Exercise prompt:
Please give the data again in full, precisely as it is written.

Provided material:
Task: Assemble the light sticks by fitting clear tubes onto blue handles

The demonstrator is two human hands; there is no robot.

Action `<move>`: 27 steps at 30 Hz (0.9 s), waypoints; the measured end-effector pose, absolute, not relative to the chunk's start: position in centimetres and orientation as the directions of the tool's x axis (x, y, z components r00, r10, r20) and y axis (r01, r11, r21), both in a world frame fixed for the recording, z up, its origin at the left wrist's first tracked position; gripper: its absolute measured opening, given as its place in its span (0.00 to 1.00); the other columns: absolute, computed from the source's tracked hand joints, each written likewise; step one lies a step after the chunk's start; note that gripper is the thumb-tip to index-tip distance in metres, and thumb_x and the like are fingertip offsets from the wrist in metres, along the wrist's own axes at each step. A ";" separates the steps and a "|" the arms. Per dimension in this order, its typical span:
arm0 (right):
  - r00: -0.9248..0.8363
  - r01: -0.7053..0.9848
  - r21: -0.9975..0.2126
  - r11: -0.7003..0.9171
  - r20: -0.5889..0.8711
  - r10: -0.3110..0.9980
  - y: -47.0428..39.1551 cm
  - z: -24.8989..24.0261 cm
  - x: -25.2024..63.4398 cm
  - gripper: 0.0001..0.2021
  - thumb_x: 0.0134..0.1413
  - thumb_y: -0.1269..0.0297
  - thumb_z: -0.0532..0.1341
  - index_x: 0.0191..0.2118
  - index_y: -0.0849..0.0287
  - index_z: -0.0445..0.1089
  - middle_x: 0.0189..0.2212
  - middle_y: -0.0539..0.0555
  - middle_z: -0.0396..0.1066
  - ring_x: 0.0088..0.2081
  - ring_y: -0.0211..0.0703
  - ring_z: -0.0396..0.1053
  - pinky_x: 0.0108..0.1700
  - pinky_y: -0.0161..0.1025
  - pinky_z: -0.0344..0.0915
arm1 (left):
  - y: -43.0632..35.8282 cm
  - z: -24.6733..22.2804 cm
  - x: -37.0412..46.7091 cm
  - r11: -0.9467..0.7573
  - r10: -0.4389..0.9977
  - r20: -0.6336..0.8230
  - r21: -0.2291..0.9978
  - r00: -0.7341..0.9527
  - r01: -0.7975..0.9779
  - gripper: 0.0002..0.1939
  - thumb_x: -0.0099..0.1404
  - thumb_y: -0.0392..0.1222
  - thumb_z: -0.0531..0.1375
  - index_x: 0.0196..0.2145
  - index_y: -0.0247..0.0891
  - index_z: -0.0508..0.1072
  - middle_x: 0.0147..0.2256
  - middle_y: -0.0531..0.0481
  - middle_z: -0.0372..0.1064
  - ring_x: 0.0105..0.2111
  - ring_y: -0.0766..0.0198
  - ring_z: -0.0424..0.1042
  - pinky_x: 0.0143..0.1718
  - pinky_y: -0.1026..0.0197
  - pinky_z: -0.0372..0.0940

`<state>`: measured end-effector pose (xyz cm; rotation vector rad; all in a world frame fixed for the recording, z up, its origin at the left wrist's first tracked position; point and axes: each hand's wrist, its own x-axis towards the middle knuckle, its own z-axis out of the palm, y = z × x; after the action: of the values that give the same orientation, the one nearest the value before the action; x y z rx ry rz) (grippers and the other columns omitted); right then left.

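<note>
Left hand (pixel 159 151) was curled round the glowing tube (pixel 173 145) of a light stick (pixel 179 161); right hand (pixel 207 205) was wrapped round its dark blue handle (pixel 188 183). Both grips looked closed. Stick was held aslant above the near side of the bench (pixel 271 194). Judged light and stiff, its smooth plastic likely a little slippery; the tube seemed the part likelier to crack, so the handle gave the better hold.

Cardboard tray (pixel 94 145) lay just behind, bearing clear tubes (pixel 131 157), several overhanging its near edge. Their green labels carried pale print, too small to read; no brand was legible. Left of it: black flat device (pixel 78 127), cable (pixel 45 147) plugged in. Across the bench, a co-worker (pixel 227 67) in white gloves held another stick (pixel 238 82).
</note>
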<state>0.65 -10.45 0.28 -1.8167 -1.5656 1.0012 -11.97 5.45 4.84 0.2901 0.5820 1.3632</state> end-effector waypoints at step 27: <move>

Solution:
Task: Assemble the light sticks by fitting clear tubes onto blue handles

The demonstrator is two human hands; there is no robot.

Action `<move>`: 27 steps at 30 Hz (0.9 s), waypoints; the measured end-effector pose, absolute, not relative to the chunk's start: position in centimetres and orientation as the directions of the tool's x axis (x, y, z components r00, r10, r20) and y axis (r01, r11, r21), both in a world frame fixed for the recording, z up, its origin at the left wrist's first tracked position; gripper: its absolute measured opening, given as its place in its span (0.00 to 1.00); the other columns: absolute, computed from the source's tracked hand joints, each written likewise; step one lies a step after the chunk's start; note that gripper is the thumb-tip to index-tip distance in metres, and thumb_x and the like are fingertip offsets from the wrist in metres, along the wrist's own axes at each step. A ";" separates the steps and a "|" the arms. Per dimension in this order, its typical span:
arm0 (right):
  - r00: -0.9248..0.8363
  - r01: -0.7053..0.9848
  - r21: -0.9975..0.2126
  - r11: -0.7003..0.9171
  - r20: -0.5889..0.8711
  - r10: -0.3110..0.9980
  - y: -47.0428..39.1551 cm
  - z: -24.8989..24.0261 cm
  - x: -25.2024..63.4398 cm
  - gripper: 0.0001..0.2021
  - thumb_x: 0.0134..0.1413
  - thumb_y: -0.1269..0.0297
  - thumb_z: -0.0532..0.1341
  - index_x: 0.0191..0.2118
  - index_y: -0.0849..0.0287
  - index_z: -0.0445..0.1089
  - middle_x: 0.0189..0.2212
  - middle_y: -0.0539..0.0555
  - middle_z: -0.0396..0.1066
  - ring_x: 0.0088..0.2081
  - ring_y: -0.0211..0.0703
  - ring_z: -0.0396..0.1053
  - pinky_x: 0.0108..0.1700
  - pinky_y: -0.0161..0.1025
  - pinky_z: -0.0344..0.0915
arm1 (left):
  - y: -43.0632..35.8282 cm
  - z: -24.6733..22.2804 cm
  - x: -37.0412..46.7091 cm
  - r11: -0.9467..0.7573
  - r10: -0.4389..0.9977
  - r20: -0.6336..0.8230
  - r21: -0.2291..0.9978
  - r00: -0.7341..0.9527
  - r01: -0.7975..0.9779
  - gripper: 0.0002..0.1939
  - thumb_x: -0.0099..0.1404
  - thumb_y: -0.0392..0.1222
  - thumb_z: -0.0531..0.1375
  - index_x: 0.0196..0.2145
  - index_y: -0.0247..0.0891
  - index_z: -0.0508..0.1072
  - middle_x: 0.0147..0.2256
  - middle_y: -0.0531..0.0481
  - middle_z: -0.0372..0.1064
  - ring_x: 0.0105..0.2111
  - ring_y: -0.0766..0.0198
  - ring_z: -0.0424..0.1042
  - pinky_x: 0.0143..0.1718
  - pinky_y: -0.1026..0.0197
  - pinky_z: -0.0372..0.0940

`<state>`: measured end-effector pose (xyz cm; rotation vector rad; all in a world frame fixed for the recording, z up, its origin at the left wrist's first tracked position; point and axes: each hand's wrist, its own x-axis towards the middle knuckle, its own z-axis out of the palm, y = z × x; after the action: of the values that give the same orientation, the one nearest the value before the action; x y z rx ry rz) (grippers and the other columns omitted); right then left.

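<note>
Left hand (pixel 159 151) was curled round the glowing tube (pixel 173 145) of a light stick (pixel 179 161); right hand (pixel 207 205) was wrapped round its dark blue handle (pixel 188 183). Both grips looked closed. Stick was held aslant above the near side of the bench (pixel 271 194). Judged light and stiff, its smooth plastic likely a little slippery; the tube seemed the part likelier to crack, so the handle gave the better hold.

Cardboard tray (pixel 94 145) lay just behind, bearing clear tubes (pixel 131 157), several overhanging its near edge. Their green labels carried pale print, too small to read; no brand was legible. Left of it: black flat device (pixel 78 127), cable (pixel 45 147) plugged in. Across the bench, a co-worker (pixel 227 67) in white gloves held another stick (pixel 238 82).
</note>
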<state>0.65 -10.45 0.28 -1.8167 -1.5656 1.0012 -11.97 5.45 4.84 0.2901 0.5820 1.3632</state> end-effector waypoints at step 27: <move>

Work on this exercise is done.